■ Exercise aim: Write every line below out again exactly, images omitted.

■ Source data:
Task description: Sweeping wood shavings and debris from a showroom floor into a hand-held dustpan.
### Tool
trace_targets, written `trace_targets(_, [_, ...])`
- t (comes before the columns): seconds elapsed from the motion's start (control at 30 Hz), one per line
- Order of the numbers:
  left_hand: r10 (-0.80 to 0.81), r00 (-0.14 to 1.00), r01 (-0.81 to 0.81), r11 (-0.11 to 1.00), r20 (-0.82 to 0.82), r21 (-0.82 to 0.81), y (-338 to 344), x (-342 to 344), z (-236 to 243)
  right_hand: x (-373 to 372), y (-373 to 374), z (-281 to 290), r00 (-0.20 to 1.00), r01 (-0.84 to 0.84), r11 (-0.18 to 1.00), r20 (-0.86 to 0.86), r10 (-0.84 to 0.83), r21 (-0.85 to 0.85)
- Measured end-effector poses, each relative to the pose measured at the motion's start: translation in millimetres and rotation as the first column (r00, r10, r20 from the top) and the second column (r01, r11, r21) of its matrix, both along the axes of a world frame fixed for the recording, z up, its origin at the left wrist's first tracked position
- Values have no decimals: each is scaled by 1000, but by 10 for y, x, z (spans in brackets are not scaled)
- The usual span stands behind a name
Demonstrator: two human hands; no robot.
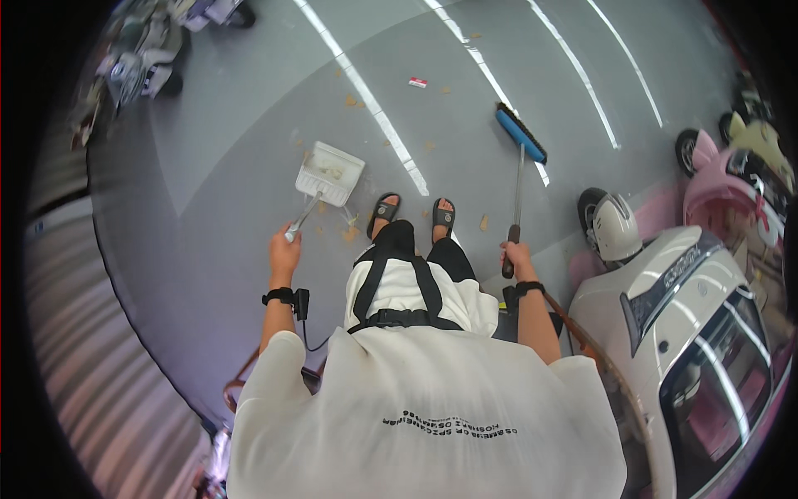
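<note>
Blue-headed broom (522, 135) is at front right, its handle gripped by the right hand (519, 257), while the left hand (283, 247) grips the white dustpan (319, 183); the step seems sweeping, and next probably calls for bringing tan scraps (350, 234) toward the dustpan.

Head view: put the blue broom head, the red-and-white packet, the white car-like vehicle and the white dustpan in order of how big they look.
1. White car-like vehicle, by far
2. White dustpan
3. Blue broom head
4. Red-and-white packet

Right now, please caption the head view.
Left hand holds a white rectangular dustpan; right hand, a long blue-headed broom.
</note>
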State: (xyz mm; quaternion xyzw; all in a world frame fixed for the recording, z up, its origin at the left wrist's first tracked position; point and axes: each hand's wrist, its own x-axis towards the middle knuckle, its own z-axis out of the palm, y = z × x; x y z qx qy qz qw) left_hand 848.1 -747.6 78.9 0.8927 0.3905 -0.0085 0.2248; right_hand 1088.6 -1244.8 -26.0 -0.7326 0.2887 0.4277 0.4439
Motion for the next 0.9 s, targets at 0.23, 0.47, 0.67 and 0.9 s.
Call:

■ Task result:
Task description: Sweeping wood shavings and debris from a showroom floor into a hand-held dustpan.
### Tool
trace_targets, written `trace_targets(_, [_, ...])`
- t (comes before the columns): seconds elapsed from the motion's start (control at 30 Hz), one per line
- Order of the numbers:
  left_hand: r10 (-0.80 to 0.81), r00 (-0.14 to 1.00), r01 (-0.81 to 0.81), r11 (-0.11 to 1.00), r20 (-0.82 to 0.82), r21 (-0.82 to 0.81), y (-338 to 344), x (-342 to 344), z (-236 to 243)
  right_hand: x (-373 to 372), y (-373 to 374), z (-281 to 290), r00 (-0.20 to 1.00), r01 (-0.84 to 0.84), r11 (-0.18 to 1.00), r20 (-0.86 to 0.86), r10 (-0.84 to 0.83), r21 (-0.85 to 0.85)
- Measured end-effector poses, each relative to the pose measured at the motion's start: translation in millimetres and rotation as the first column (r00, r10, r20 from the top) and the second column (r01, r11, r21) of its matrix, both along the axes of a world frame fixed for the recording, z up, its origin at the left wrist's first tracked position
- Values have no decimals: each is scaled by 1000, but by 10 for y, x, z (spans in brackets are not scaled)
- The usual span stands behind a name
Demonstrator: two human hands; no robot.
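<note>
Blue-headed broom (522, 135) is at front right, its handle gripped by the right hand (519, 257), while the left hand (283, 247) grips the white dustpan (319, 183); the step seems sweeping, and next probably calls for bringing tan scraps (350, 234) toward the dustpan.

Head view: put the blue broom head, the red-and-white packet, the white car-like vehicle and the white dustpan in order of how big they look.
1. White car-like vehicle, by far
2. White dustpan
3. Blue broom head
4. Red-and-white packet

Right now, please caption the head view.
Left hand holds a white rectangular dustpan; right hand, a long blue-headed broom.
</note>
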State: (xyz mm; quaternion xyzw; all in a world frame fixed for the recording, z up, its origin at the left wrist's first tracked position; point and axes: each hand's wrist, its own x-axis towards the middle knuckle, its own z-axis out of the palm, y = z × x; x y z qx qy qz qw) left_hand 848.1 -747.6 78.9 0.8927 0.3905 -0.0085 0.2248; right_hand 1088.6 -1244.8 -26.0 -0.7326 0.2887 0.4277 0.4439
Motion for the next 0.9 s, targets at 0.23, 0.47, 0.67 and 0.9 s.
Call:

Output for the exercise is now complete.